“I focus on highlighting the importance of the COP and trying to draw the attention of the parties and the international community and civil society to the existential challenge associated with climate change,” he said in an interview with The Associated Press. “I think it’s good for us to continue to focus on this topic in order to achieve our goals. This is why we are here.”
Numerous foreign leaders, including British Prime Minister Rishi Sunak, President Emmanuel Macron of France and German Chancellor Olaf Scholz, raised the matter with Egypt during their visit this week.
Shoukry suggested that such concerns could divert from some countries failing to meet their climate commitments.
“Other issues not directly related to climate can distract and potentially enlighten and justify perhaps those who would rather focus on other issues to avoid having to deal with what to do, how to fulfill their obligations and responsibilities,” he said.
Responding to reports of delegates struggling to get food and water during the event, Shoukry said drinks would be free for those attending the conference in the future and the cost of food would be cut in half.
He acknowledged there had been “outages”, blaming them for the high number of participants and traffic delays due to VIP visits during the early days of the meeting.
“We have intervened and today all prices have been reduced by 50%, and water and the soft drinks will be provided free of charge as a matter of courtesy and through the intervention of the presidency,” Shoukry told The AP.
The talks of November 6-18 have moved from high-level calls for more climate action, which world leaders have heard early in the week, to the detailed phase of the negotiations. Diplomats are trying to forge a broad package of agreements on things like cutting emissions and aiding poor countries, which must ultimately be agreed upon.
At the beginning of the talks, an agreement was reached to put the issue of compensating poor countries suffering serious losses from climate change on the official agenda.
“This in itself is a positive development and one that we should applaud,” said Shoukry. “What happens next will depend on the degree of flexibility the parties will show.”
“As the presidency, we will certainly provide the opportunity to make as much progress as possible on the agenda item and hopefully we will have a landing zone that is satisfactory to all parties,” he said.
Egypt itself is already feeling the harsh effects of climate change, with rising sea levels threatening fertile lands in the Nile Delta.
At the same time, the country remains heavily dependent on fossil fuels for the energy needs of its growing population, which is expected to reach 160 million by the middle of the century.

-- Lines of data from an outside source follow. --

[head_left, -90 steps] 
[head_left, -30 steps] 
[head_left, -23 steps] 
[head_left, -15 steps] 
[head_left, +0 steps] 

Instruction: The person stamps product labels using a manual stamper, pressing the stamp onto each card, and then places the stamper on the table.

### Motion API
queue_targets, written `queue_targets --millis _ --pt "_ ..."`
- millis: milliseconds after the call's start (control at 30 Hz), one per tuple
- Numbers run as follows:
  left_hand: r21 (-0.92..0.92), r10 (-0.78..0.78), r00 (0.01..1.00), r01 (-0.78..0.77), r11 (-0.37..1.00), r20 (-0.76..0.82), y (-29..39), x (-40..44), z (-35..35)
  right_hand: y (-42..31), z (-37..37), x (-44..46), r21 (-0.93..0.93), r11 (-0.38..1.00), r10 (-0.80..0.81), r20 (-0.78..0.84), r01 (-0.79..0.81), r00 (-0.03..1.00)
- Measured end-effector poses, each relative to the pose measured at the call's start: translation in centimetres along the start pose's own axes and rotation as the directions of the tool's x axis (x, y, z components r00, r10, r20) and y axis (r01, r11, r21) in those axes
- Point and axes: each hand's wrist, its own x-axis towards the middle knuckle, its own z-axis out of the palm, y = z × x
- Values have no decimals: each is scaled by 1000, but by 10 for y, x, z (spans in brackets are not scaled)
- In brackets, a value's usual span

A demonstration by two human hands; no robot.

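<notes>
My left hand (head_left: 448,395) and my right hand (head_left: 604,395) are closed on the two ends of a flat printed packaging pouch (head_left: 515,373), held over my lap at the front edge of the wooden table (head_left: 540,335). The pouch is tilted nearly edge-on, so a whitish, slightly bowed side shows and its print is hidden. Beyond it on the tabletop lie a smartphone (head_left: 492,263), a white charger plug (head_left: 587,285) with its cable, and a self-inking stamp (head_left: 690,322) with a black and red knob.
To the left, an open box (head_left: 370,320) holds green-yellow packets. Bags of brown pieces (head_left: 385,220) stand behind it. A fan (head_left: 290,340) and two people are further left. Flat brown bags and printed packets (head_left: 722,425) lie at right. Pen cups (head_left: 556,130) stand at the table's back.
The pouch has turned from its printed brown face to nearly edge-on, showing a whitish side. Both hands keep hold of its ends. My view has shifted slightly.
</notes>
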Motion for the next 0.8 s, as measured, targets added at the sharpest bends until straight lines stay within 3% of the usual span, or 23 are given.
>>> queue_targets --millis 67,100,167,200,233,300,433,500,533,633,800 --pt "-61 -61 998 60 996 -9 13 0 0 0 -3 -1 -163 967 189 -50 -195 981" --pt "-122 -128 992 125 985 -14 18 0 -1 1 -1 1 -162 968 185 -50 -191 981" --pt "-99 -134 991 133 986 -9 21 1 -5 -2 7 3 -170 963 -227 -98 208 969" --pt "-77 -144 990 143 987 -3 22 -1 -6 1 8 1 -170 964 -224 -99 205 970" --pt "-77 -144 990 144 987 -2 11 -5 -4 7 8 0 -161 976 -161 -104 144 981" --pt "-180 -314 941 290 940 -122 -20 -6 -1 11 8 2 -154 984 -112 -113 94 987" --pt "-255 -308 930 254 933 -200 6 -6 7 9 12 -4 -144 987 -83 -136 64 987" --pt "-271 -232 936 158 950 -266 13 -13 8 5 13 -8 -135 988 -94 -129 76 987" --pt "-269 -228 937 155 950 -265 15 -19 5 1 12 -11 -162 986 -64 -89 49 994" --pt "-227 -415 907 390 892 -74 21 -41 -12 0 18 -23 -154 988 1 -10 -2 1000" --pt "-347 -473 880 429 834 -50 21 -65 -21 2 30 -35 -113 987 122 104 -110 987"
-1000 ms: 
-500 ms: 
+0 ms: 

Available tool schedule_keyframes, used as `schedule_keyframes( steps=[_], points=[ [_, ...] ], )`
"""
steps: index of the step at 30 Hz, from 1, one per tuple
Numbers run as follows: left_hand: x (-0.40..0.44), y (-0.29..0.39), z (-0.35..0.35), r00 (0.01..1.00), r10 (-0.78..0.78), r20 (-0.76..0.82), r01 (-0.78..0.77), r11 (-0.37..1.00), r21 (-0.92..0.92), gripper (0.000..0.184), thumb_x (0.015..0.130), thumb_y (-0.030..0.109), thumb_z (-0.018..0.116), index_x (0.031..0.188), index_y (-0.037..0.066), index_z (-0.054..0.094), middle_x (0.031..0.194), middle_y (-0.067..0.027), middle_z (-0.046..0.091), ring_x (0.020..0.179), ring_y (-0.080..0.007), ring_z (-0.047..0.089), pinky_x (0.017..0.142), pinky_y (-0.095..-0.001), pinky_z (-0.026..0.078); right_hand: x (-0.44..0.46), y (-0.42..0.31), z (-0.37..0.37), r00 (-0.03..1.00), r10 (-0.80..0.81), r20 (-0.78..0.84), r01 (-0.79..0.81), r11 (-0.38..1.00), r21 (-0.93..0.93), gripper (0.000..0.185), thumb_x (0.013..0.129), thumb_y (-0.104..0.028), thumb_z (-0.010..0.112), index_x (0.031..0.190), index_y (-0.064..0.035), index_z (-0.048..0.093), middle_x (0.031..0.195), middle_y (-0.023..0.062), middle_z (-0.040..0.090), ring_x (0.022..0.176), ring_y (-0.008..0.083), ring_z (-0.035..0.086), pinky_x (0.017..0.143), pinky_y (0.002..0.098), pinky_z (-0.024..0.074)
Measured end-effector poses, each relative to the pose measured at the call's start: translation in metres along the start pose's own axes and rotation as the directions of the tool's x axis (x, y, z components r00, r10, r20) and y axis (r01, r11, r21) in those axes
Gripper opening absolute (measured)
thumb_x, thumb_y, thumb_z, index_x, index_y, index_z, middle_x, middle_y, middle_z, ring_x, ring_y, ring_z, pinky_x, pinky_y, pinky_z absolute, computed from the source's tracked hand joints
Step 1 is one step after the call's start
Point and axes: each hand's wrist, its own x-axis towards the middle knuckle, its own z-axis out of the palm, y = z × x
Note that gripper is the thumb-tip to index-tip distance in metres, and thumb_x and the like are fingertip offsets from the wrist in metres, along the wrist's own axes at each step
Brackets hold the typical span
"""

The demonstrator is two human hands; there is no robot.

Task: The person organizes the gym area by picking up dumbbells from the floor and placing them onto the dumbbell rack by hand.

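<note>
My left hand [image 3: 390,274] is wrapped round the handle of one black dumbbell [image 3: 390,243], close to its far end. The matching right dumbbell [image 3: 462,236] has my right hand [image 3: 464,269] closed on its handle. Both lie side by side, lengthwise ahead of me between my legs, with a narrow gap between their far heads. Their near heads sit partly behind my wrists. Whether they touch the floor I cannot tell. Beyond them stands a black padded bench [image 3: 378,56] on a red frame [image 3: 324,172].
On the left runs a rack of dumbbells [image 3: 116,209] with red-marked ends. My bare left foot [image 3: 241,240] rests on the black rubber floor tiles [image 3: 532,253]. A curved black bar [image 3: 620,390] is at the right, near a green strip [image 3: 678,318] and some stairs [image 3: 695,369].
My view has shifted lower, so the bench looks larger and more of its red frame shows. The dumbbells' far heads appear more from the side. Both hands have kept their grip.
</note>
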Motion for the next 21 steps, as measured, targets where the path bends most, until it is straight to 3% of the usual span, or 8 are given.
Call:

Hosting the annual climate talks recently helped Egypt negotiate several deals to advance renewable energy rollouts, something Shoukry said the government is determined to push forward.
“If we could switch to fully renewable energy overnight, we would,” he said. “But again, we are limited like many of the developing countries are, with the high financing costs, with the lack of investment and with other priorities in terms of the interests of our citizens.”
When asked how the vast Zohr gas field in the Mediterranean fits into Egypt’s green goals, Shoukry said it would be irresponsible for developing countries not to use the resources rich countries have been exploiting for decades.
“But we are doing this recognizing that our goal is to reduce our reliance on fossil fuels and gas, provided the resources, investment and facilitation that can be provided to us are available,” he said.
In the longer term, Egypt sees itself as a producer and exporter of “green” hydrogen, made with solar and wind energy, to Europe, he added.
Like many developing countries, Egypt is also hampered by large debts that make it more difficult to borrow money for much-needed investments.
Shoukry said he hopes agreements can be reached, including at the upcoming Group of 20 meeting in Bali in Indonesia, to support a change in debt rules so that countries can more easily redirect their resources towards boosting renewable energy. and adaptation to climate change.
US President Joe Biden was due to pass the climate talks on Friday on his way to the G-20.
Shoukry said he understood the president’s stopover in Sharm el-Sheikh as “an indication of the political will to move the process forward” in tackling global warming.
“We hope it will resonate in the collective will of the negotiating groups to which the United States is a party, as well as in creating momentum for the conference so that the parties will deliver what is expected,” he said.
“I think there is a heightened awareness of the crisis we are facing because of the devastating weather patterns that have caused massive devastation this year,” Shoukry said. “Of course Pakistan immediately jumps to the fore.”
Pakistan suffered devastating floods this summer that flooded a third of the country, killing more than 1,700 people and causing an estimated $40 billion in damage. Extreme weather is worsening in many parts of the world as the climate warms.
“People are waking up to the science now,” he said. “If we don’t act faster or more effectively to tackle climate change, we will exceed the point of no return and see a dramatic deterioration of the planet.”